There is a stylish restaurant on-site, and it is here where I had the best food of my life. I started off by ordering a bourbon-based cocktail, with rose syrup, garnished with dry rose petals. It tasted heavenly. If roses could produce a drink, I swear this is what it would taste like. It was sweet but not overpowering, and you got just the right amount of rose flavour but could still taste the bourbon. To eat, I enjoyed a cold duck salad that consisted of thinly sliced duck, thinly sliced cheese, pine nuts, purple onion, microgreens and a creamy lemon sauce. Everything blended together perfectly.

After enjoying some more relaxation at the spa, I was ready to head back to the hotel. I enjoyed a bit of downtime and then thought it would be a great idea to dine at the hotel’s restaurant, the Il Teatro. This Italian restaurant is located on the main level of the Théȃtre Capitole, which was built in 1903. (I should quickly mention that the hotel I stayed at is called Le Capitole Hôtel and is a modern glass building that was built around the existing theatre). I was seated on the patio, which was very pretty. Lots of flower boxes, soft-white patio lights, with a view of the artillery fortification, down the road, and another theatre across the street. I enjoyed some calamari and beef tenderloin. The sauce on the beef was superb. Very flavourful; again, unlike anything I have ever tasted.

The next morning I popped into Paillard, a very well-known pastry shop, also on Rue Saint-Jean. I had passed by it the day before but there were 50 people in line, so I skipped it. This morning there were only 30, so I decided to wait, and it was very much worth the wait. I ordered a croissant filled with almond paste and chocolate. It tasted perfect and the croissant was so soft and fresh, I could have easily eaten five.

For lunch, I stopped at a place called Le Café du Monde, which is located in the port area by the St. Lawrence River. The restaurant patio is on a balcony, so you get a nice view of the water and the area of Lévis, which is on the other side of the river. I enjoyed a lovely ham sandwich that was topped with baked Gouda cheese and an egg. Again, absolutely delicious. It was around this point that I began to wonder why the rest of Canada has not caught on to Québec’s culinary style. I have been to a few different Canadian cities and grew up in Toronto. I have tasted many different cuisines, but nothing compares to how perfectly delicious the food in Québec City is.

After spending the day enjoying a boat tour and strolling around town, it was time for dinner. I was lucky enough to get a reservation at Champlain Restaurant, the five-star restaurant located inside the famous Fairmont le Chȃteau Frontenac. Originally the Chateau was built in 1893, as a hotel for the Canadian Pacific Railway. Currently it is managed by Fairmont Hotels & Resorts. I have seen pictures of this stately chateau, but when you see it in real life, it is massive. Chateau is definitely an understatement, as this landmark is the size of a castle. And the service you receive at the Champlain Restaurant is fit for royalty.
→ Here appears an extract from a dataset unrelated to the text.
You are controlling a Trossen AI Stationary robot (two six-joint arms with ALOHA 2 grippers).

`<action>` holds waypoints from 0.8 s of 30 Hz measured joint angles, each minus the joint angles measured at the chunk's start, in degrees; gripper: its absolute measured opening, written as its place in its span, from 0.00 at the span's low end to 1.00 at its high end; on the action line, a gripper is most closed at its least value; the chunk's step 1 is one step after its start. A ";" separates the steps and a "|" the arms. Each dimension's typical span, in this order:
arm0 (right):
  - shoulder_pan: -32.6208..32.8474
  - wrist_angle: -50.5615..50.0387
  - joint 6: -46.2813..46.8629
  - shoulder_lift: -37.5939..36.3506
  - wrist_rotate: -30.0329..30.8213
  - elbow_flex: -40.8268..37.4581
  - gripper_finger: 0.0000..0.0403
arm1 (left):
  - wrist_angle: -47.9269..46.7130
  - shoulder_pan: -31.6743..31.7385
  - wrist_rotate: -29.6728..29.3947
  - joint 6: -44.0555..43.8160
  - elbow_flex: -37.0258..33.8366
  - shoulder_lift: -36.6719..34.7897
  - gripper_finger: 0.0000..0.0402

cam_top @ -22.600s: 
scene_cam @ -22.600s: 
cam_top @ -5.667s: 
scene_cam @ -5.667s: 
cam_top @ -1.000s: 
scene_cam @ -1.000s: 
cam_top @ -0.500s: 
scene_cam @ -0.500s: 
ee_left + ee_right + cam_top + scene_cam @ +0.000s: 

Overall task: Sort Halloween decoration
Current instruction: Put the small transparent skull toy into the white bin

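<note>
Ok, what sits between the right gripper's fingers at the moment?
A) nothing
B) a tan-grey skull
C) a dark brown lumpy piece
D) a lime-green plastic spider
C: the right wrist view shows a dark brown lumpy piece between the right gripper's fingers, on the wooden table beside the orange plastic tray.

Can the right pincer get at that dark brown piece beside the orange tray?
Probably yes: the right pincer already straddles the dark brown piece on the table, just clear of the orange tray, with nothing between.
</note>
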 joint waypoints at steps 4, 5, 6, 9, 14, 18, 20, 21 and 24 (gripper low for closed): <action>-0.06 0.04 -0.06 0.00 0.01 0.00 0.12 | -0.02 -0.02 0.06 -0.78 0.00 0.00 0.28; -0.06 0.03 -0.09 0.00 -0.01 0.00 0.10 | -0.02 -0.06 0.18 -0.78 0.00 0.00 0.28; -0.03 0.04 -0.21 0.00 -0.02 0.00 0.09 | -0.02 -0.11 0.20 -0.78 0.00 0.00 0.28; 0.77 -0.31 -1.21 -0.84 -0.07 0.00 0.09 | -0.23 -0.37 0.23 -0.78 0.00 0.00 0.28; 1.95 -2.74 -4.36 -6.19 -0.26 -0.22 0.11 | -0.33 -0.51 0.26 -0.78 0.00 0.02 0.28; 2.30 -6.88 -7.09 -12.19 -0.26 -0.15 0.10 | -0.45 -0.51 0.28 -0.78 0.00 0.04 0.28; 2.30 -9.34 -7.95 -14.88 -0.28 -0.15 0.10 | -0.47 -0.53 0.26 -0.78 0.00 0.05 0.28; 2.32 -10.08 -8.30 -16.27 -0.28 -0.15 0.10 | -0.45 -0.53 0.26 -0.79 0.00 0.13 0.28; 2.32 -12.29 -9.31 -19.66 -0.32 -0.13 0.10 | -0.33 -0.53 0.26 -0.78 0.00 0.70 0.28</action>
When I arrived, I was greeted and given a welcome glass of Prosecco. I was then seated at a very large table that overlooked the river. I ordered oysters topped with Polish caviar, to start, and then opted for the Tasting Menu, for dinner, which served five courses consisting of scallops, lobster, risotto, beef tenderloin and a chocolate tart. Going into detail about this meal would be an entire article on its own. To give a brief summary, the service was perfect and the food was very unique and full of multiple flavours. It was truly a memorable experience.

Aside from the food, Québec City is also a historian’s dream. There is so much Canadian history there. I did not get a chance to visit any of the museums, but I did manage to pop into the Notre-Dame Basilica, which is absolutely stunning. I definitely recommend visiting this beautiful city to enjoy everything it has to offer. No matter which season you visit in, you will be enchanted by the city’s historical architecture. The only slight disappointment I had was not running into Celine Dion. That would have been epic … I know she sometimes frequents the area (maybe next time).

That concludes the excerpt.